■ **TASK REQUIREMENTS**
Report each line below that carries the word "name".

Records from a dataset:
----------

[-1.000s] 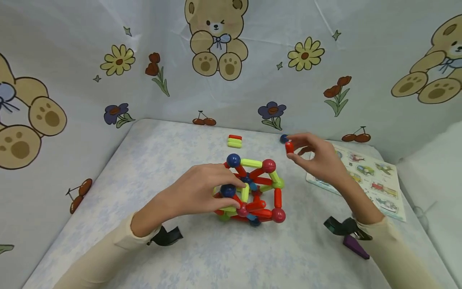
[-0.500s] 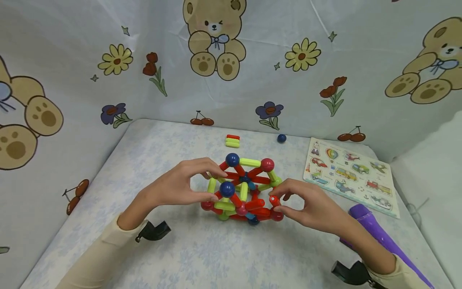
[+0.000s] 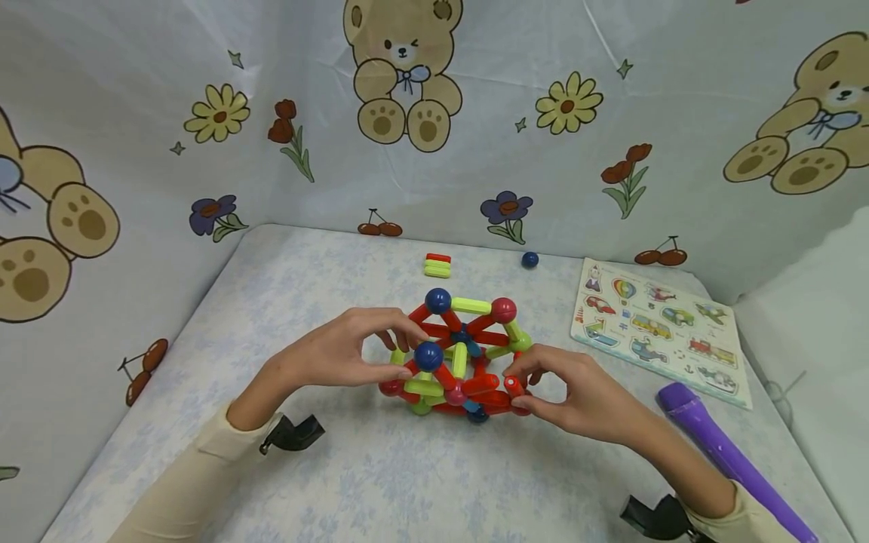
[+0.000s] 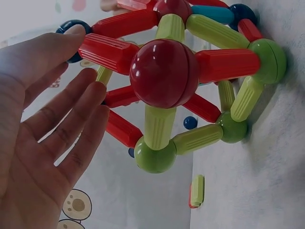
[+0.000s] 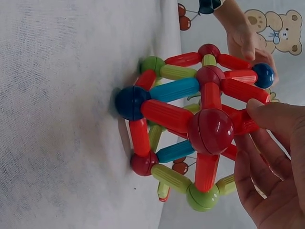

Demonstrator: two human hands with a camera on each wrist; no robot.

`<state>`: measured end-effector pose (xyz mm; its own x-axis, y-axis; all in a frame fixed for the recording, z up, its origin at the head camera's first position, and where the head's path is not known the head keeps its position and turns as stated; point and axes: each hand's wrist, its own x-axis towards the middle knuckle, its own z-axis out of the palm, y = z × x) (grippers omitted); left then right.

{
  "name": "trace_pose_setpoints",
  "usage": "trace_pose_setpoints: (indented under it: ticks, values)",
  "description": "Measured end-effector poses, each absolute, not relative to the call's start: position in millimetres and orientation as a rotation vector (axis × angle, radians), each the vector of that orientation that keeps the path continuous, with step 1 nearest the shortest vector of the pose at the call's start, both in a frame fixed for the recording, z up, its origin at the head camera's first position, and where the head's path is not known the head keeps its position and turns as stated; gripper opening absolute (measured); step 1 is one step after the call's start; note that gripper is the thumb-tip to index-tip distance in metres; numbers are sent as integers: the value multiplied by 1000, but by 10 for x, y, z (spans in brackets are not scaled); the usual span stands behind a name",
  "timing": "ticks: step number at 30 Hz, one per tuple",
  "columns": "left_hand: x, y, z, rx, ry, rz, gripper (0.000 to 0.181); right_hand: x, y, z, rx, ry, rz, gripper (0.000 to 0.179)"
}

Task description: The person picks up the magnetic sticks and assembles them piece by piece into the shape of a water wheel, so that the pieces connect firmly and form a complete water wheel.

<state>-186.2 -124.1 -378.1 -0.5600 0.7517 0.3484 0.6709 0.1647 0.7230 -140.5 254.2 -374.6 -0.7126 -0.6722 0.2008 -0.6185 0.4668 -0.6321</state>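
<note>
A lattice of magnetic balls and rods [image 3: 459, 363] in red, green and blue stands mid-table. My left hand [image 3: 346, 347] is around its near blue ball [image 3: 428, 356]. In the left wrist view, the thumb overlaps a blue ball [image 4: 72, 29] and the other fingers [image 4: 76, 119] extend loosely beside the red rods. At the lattice's right side, my right hand [image 3: 577, 388] pinches a red magnetic rod [image 3: 514, 387] between thumb and fingers, its end facing up. The right wrist view shows this hand [image 5: 271, 162] at the rod [image 5: 245, 123], close above a red ball [image 5: 211, 132].
Behind the lattice lie several loose red and green rods [image 3: 437, 265] and a blue ball [image 3: 529, 260]. A picture board [image 3: 658, 332] lies at the right, with a purple cone-shaped stick [image 3: 726, 452] nearer the right arm. A bear-printed cloth [image 3: 407, 181] hangs behind the table.
My right hand has come from the back right to the lattice's right side with the red rod, then lowered slightly. My left hand has drawn back left, loosening around the blue ball.
</note>
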Motion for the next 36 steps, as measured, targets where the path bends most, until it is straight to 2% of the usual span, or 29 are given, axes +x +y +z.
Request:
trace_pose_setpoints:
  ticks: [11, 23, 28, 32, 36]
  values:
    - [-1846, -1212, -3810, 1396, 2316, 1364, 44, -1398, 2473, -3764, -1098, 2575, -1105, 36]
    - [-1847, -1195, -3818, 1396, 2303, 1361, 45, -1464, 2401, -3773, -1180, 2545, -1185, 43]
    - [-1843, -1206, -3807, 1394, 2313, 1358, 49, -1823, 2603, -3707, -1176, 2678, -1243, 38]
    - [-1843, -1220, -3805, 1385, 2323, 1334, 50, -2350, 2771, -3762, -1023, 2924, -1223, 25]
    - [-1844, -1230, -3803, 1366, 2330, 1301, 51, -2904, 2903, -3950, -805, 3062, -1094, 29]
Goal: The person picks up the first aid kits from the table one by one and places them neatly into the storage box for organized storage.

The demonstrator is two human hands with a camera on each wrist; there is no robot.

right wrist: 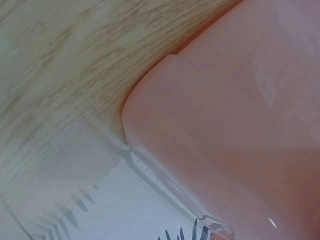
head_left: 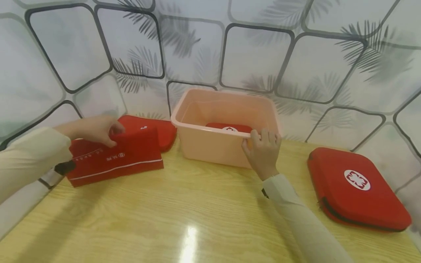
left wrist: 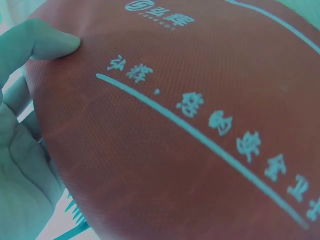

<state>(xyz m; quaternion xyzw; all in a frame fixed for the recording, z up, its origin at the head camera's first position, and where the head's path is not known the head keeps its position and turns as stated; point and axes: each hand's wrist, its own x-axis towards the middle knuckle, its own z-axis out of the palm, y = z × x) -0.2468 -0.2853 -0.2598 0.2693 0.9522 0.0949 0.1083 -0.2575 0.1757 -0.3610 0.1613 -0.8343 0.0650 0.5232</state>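
Observation:
My left hand (head_left: 93,130) pinches the top edge of a red fabric bag (head_left: 131,153) at the left. In the left wrist view the thumb (left wrist: 55,44) presses its printed front (left wrist: 150,165), with the other fingers behind the edge. White lettering and a white line run across the fabric. My right hand (head_left: 264,155) grips the near rim of a peach plastic bin (head_left: 210,144), close to its right corner. Inside the bin lies a red item (head_left: 241,127) with a white round emblem, partly hidden by the front wall. The right wrist view shows the bin's smooth wall (right wrist: 225,115).
A red zippered case (head_left: 348,197) with a white round emblem lies at the right. Another red case (head_left: 167,135) lies behind the bag, partly covered by it. Everything rests on a wood-grain table (head_left: 210,204), with a patterned wall (head_left: 197,47) close behind the bin.

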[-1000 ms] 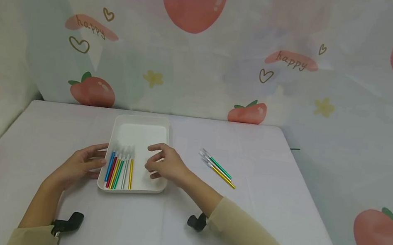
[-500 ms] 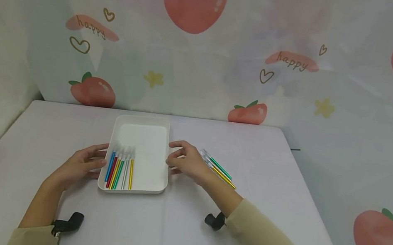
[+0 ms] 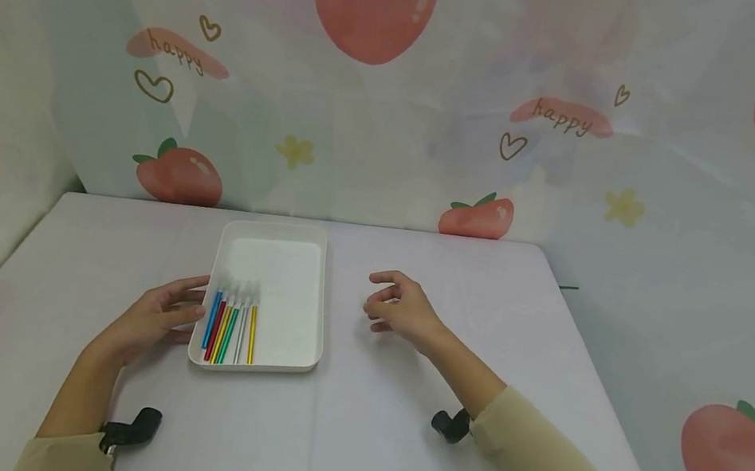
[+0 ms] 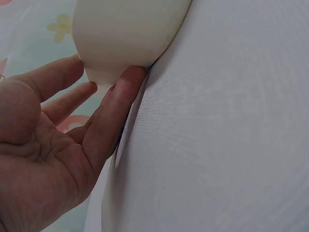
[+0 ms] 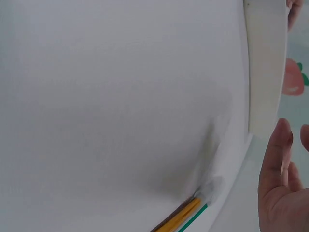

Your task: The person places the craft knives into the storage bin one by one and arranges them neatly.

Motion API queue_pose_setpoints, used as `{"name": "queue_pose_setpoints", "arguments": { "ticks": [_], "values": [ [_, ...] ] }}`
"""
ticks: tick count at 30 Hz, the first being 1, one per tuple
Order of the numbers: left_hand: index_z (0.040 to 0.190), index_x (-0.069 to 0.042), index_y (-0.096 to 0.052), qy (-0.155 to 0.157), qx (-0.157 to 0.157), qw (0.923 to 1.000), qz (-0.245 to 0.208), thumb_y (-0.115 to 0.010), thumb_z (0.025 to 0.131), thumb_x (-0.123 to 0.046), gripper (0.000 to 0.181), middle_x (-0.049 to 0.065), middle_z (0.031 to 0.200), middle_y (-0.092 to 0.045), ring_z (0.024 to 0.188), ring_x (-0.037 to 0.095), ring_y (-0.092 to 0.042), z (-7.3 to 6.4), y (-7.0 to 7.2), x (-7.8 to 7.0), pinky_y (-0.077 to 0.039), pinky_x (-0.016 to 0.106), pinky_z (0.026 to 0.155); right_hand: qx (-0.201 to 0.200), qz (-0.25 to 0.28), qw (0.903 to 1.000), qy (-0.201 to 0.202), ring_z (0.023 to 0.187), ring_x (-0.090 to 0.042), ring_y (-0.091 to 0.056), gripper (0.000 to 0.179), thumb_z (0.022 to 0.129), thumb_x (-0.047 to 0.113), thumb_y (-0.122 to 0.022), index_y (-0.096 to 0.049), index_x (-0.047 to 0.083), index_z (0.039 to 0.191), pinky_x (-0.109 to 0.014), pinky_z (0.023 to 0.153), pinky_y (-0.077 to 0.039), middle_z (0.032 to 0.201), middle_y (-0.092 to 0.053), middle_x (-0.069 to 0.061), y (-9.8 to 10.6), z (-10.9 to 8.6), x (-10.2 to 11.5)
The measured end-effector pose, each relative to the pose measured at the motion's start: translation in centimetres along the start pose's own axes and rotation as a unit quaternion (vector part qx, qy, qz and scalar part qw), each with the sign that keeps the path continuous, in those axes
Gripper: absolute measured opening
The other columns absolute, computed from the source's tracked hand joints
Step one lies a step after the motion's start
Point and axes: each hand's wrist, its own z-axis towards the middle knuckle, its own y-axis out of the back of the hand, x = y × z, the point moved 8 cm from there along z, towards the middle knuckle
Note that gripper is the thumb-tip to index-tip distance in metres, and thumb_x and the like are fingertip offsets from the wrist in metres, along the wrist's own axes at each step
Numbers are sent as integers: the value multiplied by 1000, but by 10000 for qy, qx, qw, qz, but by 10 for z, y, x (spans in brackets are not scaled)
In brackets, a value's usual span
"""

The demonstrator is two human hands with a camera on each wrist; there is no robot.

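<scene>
A white rectangular tray lies on the table, with several slim pen-like sticks in its near left part. They have blue, red, yellow, green and silver barrels and clear ends. My left hand touches the tray's left side; in the left wrist view its fingertips rest against the outer wall. My right hand hovers right of the tray, fingers loosely bent, holding nothing. Beneath it, yellow and green sticks lie on the table in the right wrist view; hand and forearm hide them in the head view.
A white cloth covers the table. Behind it hangs a printed curtain with peaches, flowers and hearts. Black wrist cameras sit at the left cuff and the right cuff.
My right hand has moved right, from above the tray to over the loose sticks, which it now covers in the head view. My left hand and the tray have stayed put.
</scene>
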Motion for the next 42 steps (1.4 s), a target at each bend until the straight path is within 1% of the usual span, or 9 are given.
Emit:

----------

■ **TASK OUTPUT**
  "name": "trace_pose_setpoints",
  "description": "Measured end-effector poses, each absolute, not relative to the call's start: position in millimetres and orientation as a rotation vector (axis × angle, radians), each the vector of that orientation that keeps the path continuous, with step 1 nearest the shortest vector of the pose at the call's start, both in a frame fixed for the recording, z up, its origin at the head camera's first position, and where the head's path is not known the head keeps its position and turns as stated; gripper opening absolute (measured); step 1 is one step after the call's start; note that gripper is the thumb-tip to index-tip distance in metres; numbers are sent as integers: the value multiplied by 1000, but by 10 for x, y, z (spans in brackets are not scaled); the usual span stands behind a name",
Motion API queue_pose_setpoints, used as `{"name": "queue_pose_setpoints", "arguments": { "ticks": [_], "values": [ [_, ...] ] }}`

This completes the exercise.